Task: Each line of the listing below should be restated word for word.

○ ○ ○

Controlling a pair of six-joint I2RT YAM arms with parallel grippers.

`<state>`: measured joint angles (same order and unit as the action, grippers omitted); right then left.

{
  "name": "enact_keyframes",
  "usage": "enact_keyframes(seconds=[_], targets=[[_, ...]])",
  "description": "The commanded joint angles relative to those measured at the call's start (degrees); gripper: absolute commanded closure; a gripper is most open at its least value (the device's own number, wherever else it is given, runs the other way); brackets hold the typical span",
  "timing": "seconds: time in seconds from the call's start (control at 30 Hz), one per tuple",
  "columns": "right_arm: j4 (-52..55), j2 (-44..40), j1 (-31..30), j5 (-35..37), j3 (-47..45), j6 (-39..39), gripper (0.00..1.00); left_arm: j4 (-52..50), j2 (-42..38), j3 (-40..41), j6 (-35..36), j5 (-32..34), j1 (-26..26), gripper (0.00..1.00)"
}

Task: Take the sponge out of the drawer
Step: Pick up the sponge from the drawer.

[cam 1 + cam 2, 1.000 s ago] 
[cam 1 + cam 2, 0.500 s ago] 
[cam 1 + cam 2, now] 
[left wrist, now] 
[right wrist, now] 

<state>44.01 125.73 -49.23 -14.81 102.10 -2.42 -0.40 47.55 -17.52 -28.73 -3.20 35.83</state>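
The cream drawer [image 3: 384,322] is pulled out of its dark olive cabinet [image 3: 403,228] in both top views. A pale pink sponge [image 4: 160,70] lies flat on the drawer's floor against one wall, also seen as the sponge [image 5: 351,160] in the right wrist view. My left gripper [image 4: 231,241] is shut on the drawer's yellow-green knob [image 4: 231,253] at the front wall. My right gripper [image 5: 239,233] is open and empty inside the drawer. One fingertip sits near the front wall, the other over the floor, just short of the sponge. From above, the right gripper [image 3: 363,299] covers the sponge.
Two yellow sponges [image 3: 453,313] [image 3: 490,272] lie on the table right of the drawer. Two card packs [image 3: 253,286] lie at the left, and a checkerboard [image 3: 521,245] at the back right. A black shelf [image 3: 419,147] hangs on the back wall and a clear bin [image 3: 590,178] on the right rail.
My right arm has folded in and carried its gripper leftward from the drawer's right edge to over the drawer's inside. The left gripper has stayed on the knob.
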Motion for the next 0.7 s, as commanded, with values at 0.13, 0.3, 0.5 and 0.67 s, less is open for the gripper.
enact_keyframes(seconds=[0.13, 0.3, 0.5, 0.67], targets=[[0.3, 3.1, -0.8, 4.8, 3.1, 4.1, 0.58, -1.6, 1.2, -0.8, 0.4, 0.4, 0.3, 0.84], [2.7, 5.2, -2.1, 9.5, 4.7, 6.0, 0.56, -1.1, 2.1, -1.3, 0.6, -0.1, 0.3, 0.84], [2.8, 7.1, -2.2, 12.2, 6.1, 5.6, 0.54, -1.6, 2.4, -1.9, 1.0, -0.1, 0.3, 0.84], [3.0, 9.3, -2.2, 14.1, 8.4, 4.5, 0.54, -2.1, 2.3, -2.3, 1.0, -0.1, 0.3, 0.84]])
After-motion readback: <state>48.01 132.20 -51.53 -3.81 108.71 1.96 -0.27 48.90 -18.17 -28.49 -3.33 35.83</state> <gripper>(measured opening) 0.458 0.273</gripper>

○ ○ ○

Solution:
Controlling a pair of six-joint I2RT YAM arms with parallel grippers.

`<state>`: measured joint angles (same order and unit as the action, grippers omitted); right then left.

{
  "name": "enact_keyframes",
  "usage": "enact_keyframes(seconds=[_], targets=[[_, ...]])",
  "description": "The commanded joint angles relative to those measured at the call's start (degrees); gripper: absolute commanded closure; a gripper is most open at its least value (the device's own number, wherever else it is given, runs the other way); brackets hold the typical span",
  "timing": "seconds: time in seconds from the call's start (control at 30 Hz), one per tuple",
  "columns": "right_arm: j4 (-52..55), j2 (-44..40), j1 (-31..30), j5 (-35..37), j3 (-47..45), j6 (-39..39), gripper (0.00..1.00); left_arm: j4 (-52..50), j2 (-42..38), j3 (-40..41), j6 (-35..36), j5 (-32..34), j1 (-26..26), gripper (0.00..1.00)"
}

Task: Take the sponge out of the drawer
Step: Pick up the sponge from the drawer.

[cam 1 + cam 2, 1.000 s ago] 
[cam 1 + cam 2, 0.500 s ago] 
[cam 1 + cam 2, now] 
[left wrist, now] 
[right wrist, now] 

<state>44.01 125.73 -49.23 -14.81 102.10 -2.42 -0.40 47.55 -17.52 -28.73 -3.20 35.83</state>
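The cream drawer [image 3: 384,322] is pulled out of its dark olive cabinet [image 3: 403,228] in both top views. A pale pink sponge [image 4: 160,70] lies flat on the drawer's floor against one wall, also seen as the sponge [image 5: 351,160] in the right wrist view. My left gripper [image 4: 231,241] is shut on the drawer's yellow-green knob [image 4: 231,253] at the front wall. My right gripper [image 5: 239,233] is open and empty inside the drawer. One fingertip sits near the front wall, the other over the floor, just short of the sponge. From above, the right gripper [image 3: 363,299] covers the sponge.
Two yellow sponges [image 3: 453,313] [image 3: 490,272] lie on the table right of the drawer. Two card packs [image 3: 253,286] lie at the left, and a checkerboard [image 3: 521,245] at the back right. A black shelf [image 3: 419,147] hangs on the back wall and a clear bin [image 3: 590,178] on the right rail.
My right arm has folded in and carried its gripper leftward from the drawer's right edge to over the drawer's inside. The left gripper has stayed on the knob.
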Motion for the next 0.7 s, as commanded, with values at 0.13, 0.3, 0.5 and 0.67 s, less is open for the gripper.
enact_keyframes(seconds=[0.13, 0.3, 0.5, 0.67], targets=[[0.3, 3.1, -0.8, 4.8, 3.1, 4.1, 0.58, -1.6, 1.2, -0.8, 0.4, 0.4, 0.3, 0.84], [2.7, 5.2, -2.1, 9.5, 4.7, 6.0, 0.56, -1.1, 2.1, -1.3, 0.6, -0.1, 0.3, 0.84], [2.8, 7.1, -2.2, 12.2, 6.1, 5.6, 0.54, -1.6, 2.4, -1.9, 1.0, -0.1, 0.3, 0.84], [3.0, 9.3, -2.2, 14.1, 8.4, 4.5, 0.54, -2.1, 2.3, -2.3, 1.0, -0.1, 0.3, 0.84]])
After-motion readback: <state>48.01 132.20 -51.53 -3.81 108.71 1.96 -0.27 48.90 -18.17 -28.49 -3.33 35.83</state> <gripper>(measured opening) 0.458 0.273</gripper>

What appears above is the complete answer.